Unitary Workers' Front
- Founded: 1980
- Location: Ecuador;
- Members: Confederación Ecuatoriana de Organizaciones Clasistas Unitarias de Trabajadores (CEDOCUT); Confederación Ecuatoriana de Organizaciones Sindicales Libres (CEOSL); Confederación de Trabajadores del Ecuador (CTE); General Union of Ecuadorian Workers (UGTE); Federación Ecuatoriana de Trabajadores Municipales y Provinciales (FETMYP); Unión Nacional de Educadores (UNE); Federación Nacional de Obreros de los Gobiernos Provinciales del Ecuador (FENOGOPRE);

= Frente Unitario de los Trabajadores =

The Frente Unitario de Trabajadores (FUT) is a central organizing body for the main trade union centres in Ecuador.

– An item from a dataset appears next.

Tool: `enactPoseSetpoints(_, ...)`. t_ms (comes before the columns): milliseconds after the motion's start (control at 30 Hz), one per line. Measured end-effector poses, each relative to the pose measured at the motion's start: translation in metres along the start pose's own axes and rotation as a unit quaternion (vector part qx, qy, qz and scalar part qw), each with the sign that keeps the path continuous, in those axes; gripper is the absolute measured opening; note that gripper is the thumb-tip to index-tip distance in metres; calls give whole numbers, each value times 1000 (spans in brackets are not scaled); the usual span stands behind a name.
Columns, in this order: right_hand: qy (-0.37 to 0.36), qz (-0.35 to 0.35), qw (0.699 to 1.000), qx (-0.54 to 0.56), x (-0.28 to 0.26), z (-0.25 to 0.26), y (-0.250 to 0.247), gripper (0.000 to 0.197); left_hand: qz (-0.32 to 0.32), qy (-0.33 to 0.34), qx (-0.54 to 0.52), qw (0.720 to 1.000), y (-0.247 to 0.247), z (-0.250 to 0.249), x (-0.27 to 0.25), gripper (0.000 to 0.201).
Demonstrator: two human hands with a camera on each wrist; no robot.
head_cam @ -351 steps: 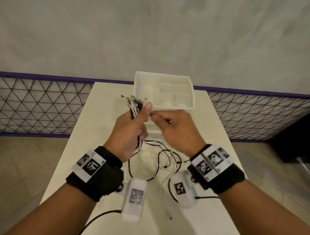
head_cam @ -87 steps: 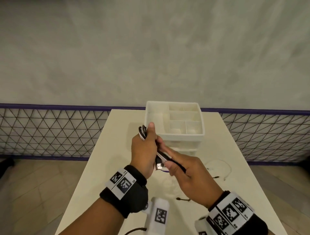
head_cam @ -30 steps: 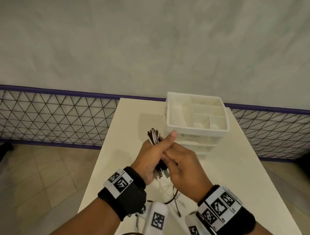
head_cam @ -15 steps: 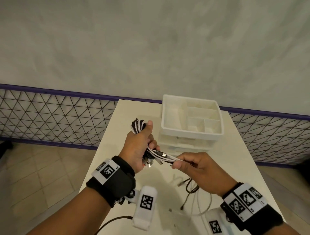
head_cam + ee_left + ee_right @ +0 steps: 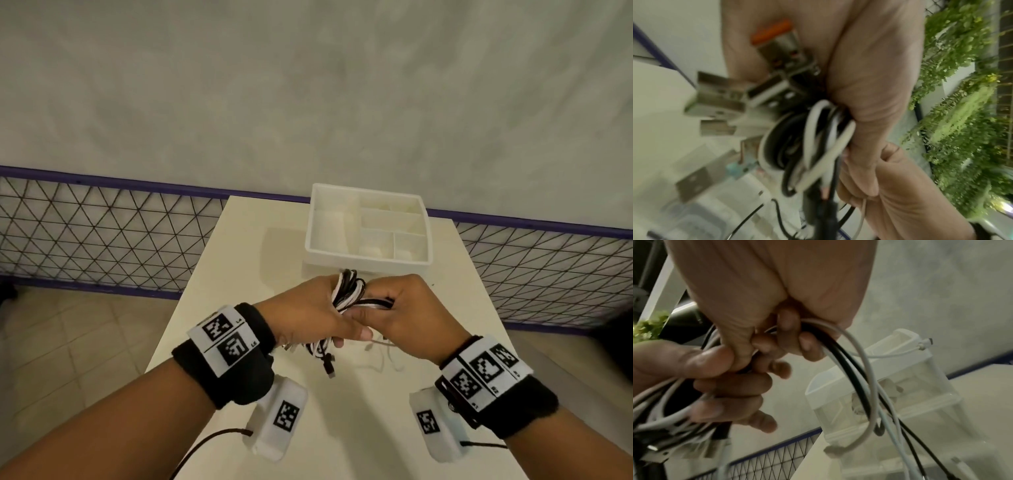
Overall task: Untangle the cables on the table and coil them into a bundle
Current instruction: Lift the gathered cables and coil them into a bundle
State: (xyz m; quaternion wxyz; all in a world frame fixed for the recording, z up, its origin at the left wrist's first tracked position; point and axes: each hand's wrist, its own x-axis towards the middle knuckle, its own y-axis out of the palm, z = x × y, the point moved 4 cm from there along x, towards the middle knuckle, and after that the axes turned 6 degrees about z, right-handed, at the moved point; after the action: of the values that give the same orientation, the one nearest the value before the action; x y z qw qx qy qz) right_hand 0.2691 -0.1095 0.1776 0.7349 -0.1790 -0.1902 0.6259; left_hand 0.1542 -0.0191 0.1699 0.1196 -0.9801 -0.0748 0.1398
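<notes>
While I look down through the head view, my left hand [image 5: 310,313] is curled round a bundle of black and white cables [image 5: 347,291], held up above the table [image 5: 236,246]. My right hand [image 5: 411,317] sits right against it, pinching a few strands that run sideways off the bundle. Loose ends with plugs [image 5: 329,366] dangle below my left hand toward the table. Beyond my hands stands a white organizer box [image 5: 368,262] with open compartments on top, in front of a wire fence [image 5: 102,233] and a grey wall [image 5: 308,85].

From the left wrist, the picture is blurred, but I see my left hand [image 5: 869,81] closed on looped white and black cables [image 5: 813,142], with several metal plugs [image 5: 719,97] sticking out beside them.

From the right wrist, my right hand [image 5: 777,296] has its fingers [image 5: 807,344] hooked over white and black cables [image 5: 859,378] that arc down past the box [image 5: 900,394]. My left hand [image 5: 715,386] wraps the bundle at the lower left.
</notes>
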Motion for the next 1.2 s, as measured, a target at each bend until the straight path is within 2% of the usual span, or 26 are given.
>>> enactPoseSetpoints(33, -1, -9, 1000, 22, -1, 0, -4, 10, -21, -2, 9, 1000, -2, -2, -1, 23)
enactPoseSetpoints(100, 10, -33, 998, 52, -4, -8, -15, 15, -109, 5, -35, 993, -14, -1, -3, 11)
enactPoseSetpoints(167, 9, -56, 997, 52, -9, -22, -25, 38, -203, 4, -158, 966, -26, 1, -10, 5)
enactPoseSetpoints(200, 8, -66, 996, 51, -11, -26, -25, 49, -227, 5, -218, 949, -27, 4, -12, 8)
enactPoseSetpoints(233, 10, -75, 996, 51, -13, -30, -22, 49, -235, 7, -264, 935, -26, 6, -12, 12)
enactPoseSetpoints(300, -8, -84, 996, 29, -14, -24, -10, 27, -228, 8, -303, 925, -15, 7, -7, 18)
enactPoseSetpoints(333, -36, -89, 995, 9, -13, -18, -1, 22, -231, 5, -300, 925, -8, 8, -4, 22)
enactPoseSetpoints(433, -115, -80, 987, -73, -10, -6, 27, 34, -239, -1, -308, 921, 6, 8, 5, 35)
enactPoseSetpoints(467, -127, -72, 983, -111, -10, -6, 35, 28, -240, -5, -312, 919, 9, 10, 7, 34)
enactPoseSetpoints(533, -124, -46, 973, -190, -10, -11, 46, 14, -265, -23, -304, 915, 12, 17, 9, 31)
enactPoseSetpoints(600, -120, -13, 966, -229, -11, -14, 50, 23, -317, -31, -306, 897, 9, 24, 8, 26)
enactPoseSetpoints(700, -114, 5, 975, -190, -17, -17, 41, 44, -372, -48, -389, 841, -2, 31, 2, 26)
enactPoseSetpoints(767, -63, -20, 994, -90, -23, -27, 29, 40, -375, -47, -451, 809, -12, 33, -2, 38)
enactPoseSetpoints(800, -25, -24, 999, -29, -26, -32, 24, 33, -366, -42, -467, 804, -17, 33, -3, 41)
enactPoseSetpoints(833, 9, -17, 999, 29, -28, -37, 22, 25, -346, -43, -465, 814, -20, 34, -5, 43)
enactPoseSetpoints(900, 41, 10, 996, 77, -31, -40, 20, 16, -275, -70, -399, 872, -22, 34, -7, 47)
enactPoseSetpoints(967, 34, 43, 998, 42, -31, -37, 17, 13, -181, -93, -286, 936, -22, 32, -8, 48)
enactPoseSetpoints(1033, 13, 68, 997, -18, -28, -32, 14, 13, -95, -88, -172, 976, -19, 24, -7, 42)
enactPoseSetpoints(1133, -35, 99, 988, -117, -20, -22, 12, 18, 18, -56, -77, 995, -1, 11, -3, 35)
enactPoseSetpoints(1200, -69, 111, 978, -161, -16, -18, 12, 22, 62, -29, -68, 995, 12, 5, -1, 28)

In 1980, FUT was formed by the unification of Confederación Ecuatoriana de Organizaciones Clasistas Unitarias de Trabajadores (CEDOCUT), Confederación Ecuatoriana de Organizaciones Sindicales Libres (CEOSL), Confederación de Trabajadores del Ecuador (CTE), Unión General de Trabajadores de Ecuador (UGTE) Federación Ecuatoriana de Trabajadores Municipales y Provinciales (FETMYP), Unión Nacional de Educadores (UNE) and Federación Nacional de Obreros de los Gobiernos Provinciales del Ecuador (FENOGOPRE).

The first president of the FUT was Jorge Cuisana.